Een van de verrassendste vaststellingen bij het onderzoek van kindertekeningen is wel dat over de hele wereld dezelfde faseografische en ideografische eigenschappen te constateren zijn. Over de gehele wereld wordt de tekendaad op dezelfde wijze volbracht. De kinderlijke geest gaat uit van het voor hem algemene en meest belangrijke. Het typerende van het kinderlijke tekenen is: tekenen zoals het voorwerp voor hemzelf van belang is en niet zoals het er in werkelijkheid uitziet. Belangrijk is hier ook te wijzen op het feit dat de kinderen de orde van de schepping omkeren en met het tekenen van de mens beginnen in plaats van ermee te eindigen. Voor het kind bestaan er blijkbaar ook geen technische moeilijkheden. Niet geremd door een gebrek aan techniek beeldt het uit wat in zijn gedachten leeft. Het kind is daartoe in staat doordat het zich geen voor hem onoplosbare opgaven stelt. Hij maakt zich niet druk om de perspectief, de licht- en schaduwwerking, zoals de volwassenen dit wel doen.

Wanneer een kind een menselijke figuur tekent dan tekent hij slechts die delen die voor hem interessant lijken: een mond om te eten, ogen om te zien, benen en armen om te lopen en te spelen. De romp is weggelaten; die dient toch maar om er armen en benen aan op te hangen maar is verder weinig belangwekkend. Een kind tekent een voorwerp van die kant gezien, van waaruit hij het object het beste kan weergeven. Zo wordt een huis meestal uitgebeeld vlak van voren gezien. Een andere ideografische eigenschap is het neerklappen in de plattegrond, het zgn. rebattement. Een straat met weg of bomen , huizen en mensen, wordt omgeklapt naar links en rechts in het platte vlak.

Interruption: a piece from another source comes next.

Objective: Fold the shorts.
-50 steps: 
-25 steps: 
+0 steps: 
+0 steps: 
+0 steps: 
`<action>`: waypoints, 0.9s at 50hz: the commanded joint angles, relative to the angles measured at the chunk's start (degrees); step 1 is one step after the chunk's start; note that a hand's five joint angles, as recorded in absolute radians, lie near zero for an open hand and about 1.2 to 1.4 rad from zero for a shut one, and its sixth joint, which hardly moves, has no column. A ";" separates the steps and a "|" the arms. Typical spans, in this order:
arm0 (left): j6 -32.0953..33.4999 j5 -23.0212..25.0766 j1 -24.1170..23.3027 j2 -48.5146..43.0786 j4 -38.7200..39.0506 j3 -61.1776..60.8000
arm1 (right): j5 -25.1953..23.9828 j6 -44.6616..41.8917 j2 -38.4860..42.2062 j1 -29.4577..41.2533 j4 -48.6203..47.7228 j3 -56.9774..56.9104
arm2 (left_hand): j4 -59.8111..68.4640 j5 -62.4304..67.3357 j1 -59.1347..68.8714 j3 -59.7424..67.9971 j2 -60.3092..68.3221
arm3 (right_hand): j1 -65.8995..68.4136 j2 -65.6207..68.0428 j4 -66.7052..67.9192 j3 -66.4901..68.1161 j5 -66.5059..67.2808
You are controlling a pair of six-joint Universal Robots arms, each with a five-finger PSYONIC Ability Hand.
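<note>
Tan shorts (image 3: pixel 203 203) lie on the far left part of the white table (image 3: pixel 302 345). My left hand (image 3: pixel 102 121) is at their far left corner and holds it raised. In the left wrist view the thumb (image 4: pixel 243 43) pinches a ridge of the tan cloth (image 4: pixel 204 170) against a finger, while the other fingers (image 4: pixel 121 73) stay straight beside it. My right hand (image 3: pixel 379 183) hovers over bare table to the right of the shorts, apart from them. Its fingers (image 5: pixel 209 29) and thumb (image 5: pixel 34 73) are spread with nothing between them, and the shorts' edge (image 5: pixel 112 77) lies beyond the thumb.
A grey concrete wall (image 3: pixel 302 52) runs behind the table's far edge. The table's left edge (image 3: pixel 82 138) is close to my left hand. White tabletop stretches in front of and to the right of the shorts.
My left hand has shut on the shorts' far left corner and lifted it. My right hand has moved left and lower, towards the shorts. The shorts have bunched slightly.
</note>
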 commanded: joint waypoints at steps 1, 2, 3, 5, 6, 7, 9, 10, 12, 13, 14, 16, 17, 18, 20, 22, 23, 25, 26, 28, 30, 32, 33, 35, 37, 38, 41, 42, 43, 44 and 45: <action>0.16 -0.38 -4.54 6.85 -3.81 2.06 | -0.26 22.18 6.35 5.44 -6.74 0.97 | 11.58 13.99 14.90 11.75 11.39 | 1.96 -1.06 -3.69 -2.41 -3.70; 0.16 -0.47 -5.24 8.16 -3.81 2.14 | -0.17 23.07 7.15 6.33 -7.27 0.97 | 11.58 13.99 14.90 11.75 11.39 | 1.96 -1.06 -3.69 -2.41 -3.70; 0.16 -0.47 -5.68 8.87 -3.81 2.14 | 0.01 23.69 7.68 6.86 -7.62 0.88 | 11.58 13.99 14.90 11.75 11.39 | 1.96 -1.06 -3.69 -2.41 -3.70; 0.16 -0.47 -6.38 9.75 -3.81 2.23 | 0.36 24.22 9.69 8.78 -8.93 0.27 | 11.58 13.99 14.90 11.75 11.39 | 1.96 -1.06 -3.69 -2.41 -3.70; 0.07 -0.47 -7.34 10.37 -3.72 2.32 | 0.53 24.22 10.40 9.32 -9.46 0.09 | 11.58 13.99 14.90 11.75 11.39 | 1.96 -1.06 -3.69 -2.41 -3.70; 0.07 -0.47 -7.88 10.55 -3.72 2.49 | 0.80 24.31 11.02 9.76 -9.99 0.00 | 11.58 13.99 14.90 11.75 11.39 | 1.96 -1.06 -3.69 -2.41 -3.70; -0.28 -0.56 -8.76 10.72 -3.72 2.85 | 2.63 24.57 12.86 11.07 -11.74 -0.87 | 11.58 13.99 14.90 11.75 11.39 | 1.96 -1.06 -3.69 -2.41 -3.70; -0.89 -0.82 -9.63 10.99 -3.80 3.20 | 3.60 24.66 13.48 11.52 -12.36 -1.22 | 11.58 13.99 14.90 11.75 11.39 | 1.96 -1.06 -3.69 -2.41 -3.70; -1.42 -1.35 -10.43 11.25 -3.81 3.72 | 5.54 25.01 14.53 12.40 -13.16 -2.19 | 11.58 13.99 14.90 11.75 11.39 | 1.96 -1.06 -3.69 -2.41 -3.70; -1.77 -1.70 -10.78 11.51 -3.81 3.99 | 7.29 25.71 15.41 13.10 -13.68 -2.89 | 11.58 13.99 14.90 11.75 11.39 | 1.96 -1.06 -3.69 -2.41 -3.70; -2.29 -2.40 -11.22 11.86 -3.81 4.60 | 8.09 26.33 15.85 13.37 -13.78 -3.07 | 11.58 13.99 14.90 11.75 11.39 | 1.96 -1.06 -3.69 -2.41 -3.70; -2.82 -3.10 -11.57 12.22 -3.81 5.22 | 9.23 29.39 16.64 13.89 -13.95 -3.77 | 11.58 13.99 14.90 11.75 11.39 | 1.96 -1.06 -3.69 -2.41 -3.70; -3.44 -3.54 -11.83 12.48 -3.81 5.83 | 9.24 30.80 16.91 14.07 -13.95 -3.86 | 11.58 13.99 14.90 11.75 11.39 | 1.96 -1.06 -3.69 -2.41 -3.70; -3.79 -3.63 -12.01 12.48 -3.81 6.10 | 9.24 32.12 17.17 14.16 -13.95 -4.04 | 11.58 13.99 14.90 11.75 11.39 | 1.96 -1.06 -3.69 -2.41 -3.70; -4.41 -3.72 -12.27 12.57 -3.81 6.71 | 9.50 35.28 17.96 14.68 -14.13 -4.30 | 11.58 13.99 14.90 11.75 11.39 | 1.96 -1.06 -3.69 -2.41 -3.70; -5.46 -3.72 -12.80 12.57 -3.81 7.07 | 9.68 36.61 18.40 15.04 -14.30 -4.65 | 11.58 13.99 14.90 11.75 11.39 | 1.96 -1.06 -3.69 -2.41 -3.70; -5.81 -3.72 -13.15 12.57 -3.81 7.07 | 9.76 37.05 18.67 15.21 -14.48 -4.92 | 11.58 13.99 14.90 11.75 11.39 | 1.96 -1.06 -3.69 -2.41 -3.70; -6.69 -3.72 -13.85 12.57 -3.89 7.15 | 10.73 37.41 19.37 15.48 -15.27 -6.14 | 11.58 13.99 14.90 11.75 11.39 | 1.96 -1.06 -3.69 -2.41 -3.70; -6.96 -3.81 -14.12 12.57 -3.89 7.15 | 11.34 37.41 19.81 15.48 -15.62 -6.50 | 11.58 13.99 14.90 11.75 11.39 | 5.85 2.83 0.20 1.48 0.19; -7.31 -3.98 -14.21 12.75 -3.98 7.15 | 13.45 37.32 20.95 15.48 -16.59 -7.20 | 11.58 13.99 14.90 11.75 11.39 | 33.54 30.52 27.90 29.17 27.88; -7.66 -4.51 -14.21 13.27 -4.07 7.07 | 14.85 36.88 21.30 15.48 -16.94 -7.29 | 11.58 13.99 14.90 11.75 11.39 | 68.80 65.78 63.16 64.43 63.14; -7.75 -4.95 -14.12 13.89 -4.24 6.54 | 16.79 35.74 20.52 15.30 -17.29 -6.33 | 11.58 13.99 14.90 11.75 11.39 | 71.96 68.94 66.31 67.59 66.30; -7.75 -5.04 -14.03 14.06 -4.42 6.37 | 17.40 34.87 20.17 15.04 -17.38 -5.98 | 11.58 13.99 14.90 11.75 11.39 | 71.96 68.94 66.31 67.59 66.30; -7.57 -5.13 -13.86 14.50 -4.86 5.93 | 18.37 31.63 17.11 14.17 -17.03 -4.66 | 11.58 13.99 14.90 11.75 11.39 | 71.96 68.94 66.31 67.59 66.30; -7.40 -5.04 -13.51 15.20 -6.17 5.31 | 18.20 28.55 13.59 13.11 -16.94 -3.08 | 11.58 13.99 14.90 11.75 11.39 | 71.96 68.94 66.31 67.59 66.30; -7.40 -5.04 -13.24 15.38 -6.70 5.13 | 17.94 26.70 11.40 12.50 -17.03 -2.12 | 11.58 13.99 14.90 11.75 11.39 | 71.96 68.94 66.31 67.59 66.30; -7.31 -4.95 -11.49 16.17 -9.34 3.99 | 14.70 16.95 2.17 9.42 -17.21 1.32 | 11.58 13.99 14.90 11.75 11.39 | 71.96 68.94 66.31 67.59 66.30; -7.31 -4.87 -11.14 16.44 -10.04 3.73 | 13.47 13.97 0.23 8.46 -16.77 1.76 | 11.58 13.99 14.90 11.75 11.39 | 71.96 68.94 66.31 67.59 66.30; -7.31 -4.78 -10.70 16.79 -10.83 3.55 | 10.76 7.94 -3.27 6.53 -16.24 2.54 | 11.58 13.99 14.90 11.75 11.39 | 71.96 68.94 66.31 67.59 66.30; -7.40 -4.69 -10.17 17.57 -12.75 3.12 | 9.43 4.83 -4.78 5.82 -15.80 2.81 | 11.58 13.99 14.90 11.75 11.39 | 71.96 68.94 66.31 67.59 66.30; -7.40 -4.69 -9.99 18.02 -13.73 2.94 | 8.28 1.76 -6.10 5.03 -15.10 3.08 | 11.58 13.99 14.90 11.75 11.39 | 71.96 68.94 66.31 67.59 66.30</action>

We geven hier een beknopt overzicht van de ontwikkelingsfasen in het beeldend vermogen van het kind. Hierbij dienen wij wel een keuze te maken. Voor de Angelsaksische literatuur kan verwezen worden naar de indelingen die voorkomen in de werken van Ruth Griffiths (13) en Rhoda Khellogg (14). Het Khellogg-schema wordt in vereenvoudigde vorm weergegeven in de bijdrage van Dr. Th. Compernolle, Over kindertekeningen, psychologen, psychiaters en kunst, in Museumleven, 2, 1975 . Om dichter bij huis te blijven en vooral omwille van het goede resultaat van het gedurende vijfentwintig jaar voortgezette onderzoek, sluiten wij ons aan bij het Nederlandse onderzoek van Clasca Ozinga (15). Deze ontwikkelingsfasen kunnen als volgt samengevat worden:

  1. De krabbelperiode tot ongeveer het derde levensjaar.
  2. De periode van de ideoplastiek of de begripsafbeelding, van ongeveer het derde tot ongeveer het elfde levensjaar.
  3. De schematische fase tot aan het zevende levensjaar of iets langer (de kinderen geven een aanduiding van hetgeen ze willen tekenen, een lijnenspel of vlek).
  4. De fase van het eerste lijn- en vormgevoel, vanaf zevende of achtste levensjaar (tevens de periode van de ruimte-voorstelling).
  5. De fase van het silhouet of de omtrek, die rond het negende of tiende jaar levensjaar ontstaat (het schematische verdwijnt, streven naar het bereiken van nauwkeurigheid in de vormgeving).
  6. De periode van het naturalisme, het visueel realisme of van de tekening van het waarnemingsbeeld, beginnende op ongeveer elfjarige leeftijd en bestaande uit:
  7. De puerale fase, waarvan de laatste maanden gevormd worden door de latente of negatieve fase. Deze latente fase is niet met zekerheid bij elk kind waar te nemen.
  8. De chaotische fase of zoekende fase, beginnende op ongeveer 12-jarige leeftijd en tot en met het 14de jaar. 
  9. De ordenings-fase, beginnende op ongeveer 15 à 16-jarige leeftijd.
  10. De meer of mindere vervolmaking beginnende op ongeveer 17 à 18- jarige leeftijd. Deze laatste fase wordt voor de meisjes op 21-jarige en voor de jongens op 23-jarige leeftijd afgesloten.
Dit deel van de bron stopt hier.